Using bsonjs for GridFS

CarstVaartjes commented 7 years ago

Hi,

First of all, it looks like an extremely interesting library that could really improve some of the performance issues in pymongo with larger documents! So this might be maybe more of a question maybe than an issue, but this might help other people too.

So normally if I put something into gridfs, i use bson.json_util.dumps to do a conversion:
dict -> json string -> bson binary. From what I read on pymongo, bsonjs is a stand-in for it (with less options but much better performance). However as far as i can see, bsonjs doesn't do exactly the same as json_util but only the
json string -> bson binary So I need to construct the json string first myself, for which i can use bson.json_util or another library like ujson:

%timeit a = bson.json_util.dumps(nested_dict)
1 loop, best of 3: 255 ms per loop

%timeit a = ujson.dumps(nested_dict)
10 loops, best of 3: 24.4 ms per loop

So this makes it about 10x faster, which is great. But I cannot always use ujson (because of ObjectIds) and bsonjs itself falls over encodings in strings which i cannot control with ujson.

Question 1: Unless I have a quick way to generate the json string, there is no real advantage to it? So i need to work with these constraints right?

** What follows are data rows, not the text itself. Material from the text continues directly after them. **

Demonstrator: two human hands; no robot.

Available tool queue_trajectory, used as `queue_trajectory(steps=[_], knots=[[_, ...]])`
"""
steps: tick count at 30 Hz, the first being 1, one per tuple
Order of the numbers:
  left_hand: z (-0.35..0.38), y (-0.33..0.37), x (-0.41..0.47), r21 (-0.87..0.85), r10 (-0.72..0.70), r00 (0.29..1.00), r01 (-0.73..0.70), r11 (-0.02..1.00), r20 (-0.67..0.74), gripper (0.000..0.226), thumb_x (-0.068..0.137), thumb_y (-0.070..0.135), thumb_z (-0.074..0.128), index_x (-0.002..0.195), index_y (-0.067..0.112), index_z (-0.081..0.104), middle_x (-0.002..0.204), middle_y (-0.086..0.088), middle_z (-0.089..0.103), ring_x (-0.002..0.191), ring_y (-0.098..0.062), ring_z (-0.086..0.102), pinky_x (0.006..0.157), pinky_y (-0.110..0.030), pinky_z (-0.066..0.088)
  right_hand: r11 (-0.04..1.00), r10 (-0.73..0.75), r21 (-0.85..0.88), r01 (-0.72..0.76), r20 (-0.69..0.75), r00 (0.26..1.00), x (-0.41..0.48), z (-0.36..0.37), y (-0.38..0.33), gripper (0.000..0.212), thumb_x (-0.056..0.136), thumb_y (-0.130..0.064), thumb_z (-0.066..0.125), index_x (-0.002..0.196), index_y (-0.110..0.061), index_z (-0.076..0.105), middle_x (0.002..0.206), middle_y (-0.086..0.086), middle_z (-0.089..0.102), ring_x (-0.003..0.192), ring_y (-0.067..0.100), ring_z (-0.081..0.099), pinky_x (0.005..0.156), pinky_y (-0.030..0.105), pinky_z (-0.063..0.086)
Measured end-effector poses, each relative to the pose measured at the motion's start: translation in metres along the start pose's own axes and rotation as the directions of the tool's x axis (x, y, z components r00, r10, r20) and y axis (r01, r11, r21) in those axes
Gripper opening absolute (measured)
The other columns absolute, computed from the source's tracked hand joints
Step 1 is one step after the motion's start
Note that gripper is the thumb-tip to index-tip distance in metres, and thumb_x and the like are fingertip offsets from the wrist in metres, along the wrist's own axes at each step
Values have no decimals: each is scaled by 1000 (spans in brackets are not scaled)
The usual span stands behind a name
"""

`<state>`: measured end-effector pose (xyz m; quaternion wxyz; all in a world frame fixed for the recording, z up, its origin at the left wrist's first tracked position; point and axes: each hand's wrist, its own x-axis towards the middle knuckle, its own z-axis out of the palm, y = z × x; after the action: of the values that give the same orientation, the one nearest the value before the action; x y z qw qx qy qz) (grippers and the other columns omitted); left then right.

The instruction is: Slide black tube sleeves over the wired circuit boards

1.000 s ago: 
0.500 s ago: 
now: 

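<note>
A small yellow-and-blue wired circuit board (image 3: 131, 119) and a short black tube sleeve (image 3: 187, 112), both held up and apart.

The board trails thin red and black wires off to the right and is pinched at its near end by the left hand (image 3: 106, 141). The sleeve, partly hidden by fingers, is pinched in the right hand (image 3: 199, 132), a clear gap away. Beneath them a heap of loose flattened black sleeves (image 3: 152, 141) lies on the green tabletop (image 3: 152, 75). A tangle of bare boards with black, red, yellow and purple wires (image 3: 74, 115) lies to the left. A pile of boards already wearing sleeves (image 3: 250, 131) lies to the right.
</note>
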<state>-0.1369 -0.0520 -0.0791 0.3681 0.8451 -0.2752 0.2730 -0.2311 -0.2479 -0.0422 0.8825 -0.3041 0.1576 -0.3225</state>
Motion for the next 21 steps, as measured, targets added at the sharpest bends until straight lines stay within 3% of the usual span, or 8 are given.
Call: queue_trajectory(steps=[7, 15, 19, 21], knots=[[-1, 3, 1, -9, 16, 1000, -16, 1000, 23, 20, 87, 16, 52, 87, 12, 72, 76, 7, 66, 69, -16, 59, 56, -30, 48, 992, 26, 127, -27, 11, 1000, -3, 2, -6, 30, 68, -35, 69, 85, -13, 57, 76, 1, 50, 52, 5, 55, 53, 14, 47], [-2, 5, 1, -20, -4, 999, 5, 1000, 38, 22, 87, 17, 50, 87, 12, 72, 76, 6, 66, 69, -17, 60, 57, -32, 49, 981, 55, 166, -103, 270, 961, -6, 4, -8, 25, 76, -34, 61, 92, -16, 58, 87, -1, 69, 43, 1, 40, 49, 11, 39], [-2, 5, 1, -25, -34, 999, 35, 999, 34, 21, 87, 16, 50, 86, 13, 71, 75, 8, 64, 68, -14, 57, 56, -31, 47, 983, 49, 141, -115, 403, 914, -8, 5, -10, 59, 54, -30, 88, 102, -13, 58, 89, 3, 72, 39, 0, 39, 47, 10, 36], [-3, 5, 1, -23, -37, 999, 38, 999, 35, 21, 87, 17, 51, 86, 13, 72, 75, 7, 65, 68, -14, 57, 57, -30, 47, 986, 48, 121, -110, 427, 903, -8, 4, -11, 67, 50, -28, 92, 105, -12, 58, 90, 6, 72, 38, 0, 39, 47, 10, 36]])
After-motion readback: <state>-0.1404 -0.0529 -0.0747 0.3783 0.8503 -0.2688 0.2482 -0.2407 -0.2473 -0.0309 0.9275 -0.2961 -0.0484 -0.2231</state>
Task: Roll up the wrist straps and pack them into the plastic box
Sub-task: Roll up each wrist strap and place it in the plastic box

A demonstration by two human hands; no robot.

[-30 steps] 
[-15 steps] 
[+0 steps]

Question 2: Is there any way to also write raw documents to GridFS like you documented for the document_class? Or does that happen automatically if the used db is in Raw BSON mode?

Question 3: How does it work for (non-GridFS, normal collections) updates? do i need to encode the {'_id': ObjectId('123456789')}, {'$set': {'foo': 'bar'}} as two raw bson documents?

Thanks!

ShaneHarvey commented 7 years ago

Hi @CarstVaartjes, thanks for your interest in using python-bsonjs! I have two questions about your use-case before I give you some advice on using it.

So normally if I put something into gridfs, i use bson.json_util.dumps to do a conversion: dict -> json string -> bson binary.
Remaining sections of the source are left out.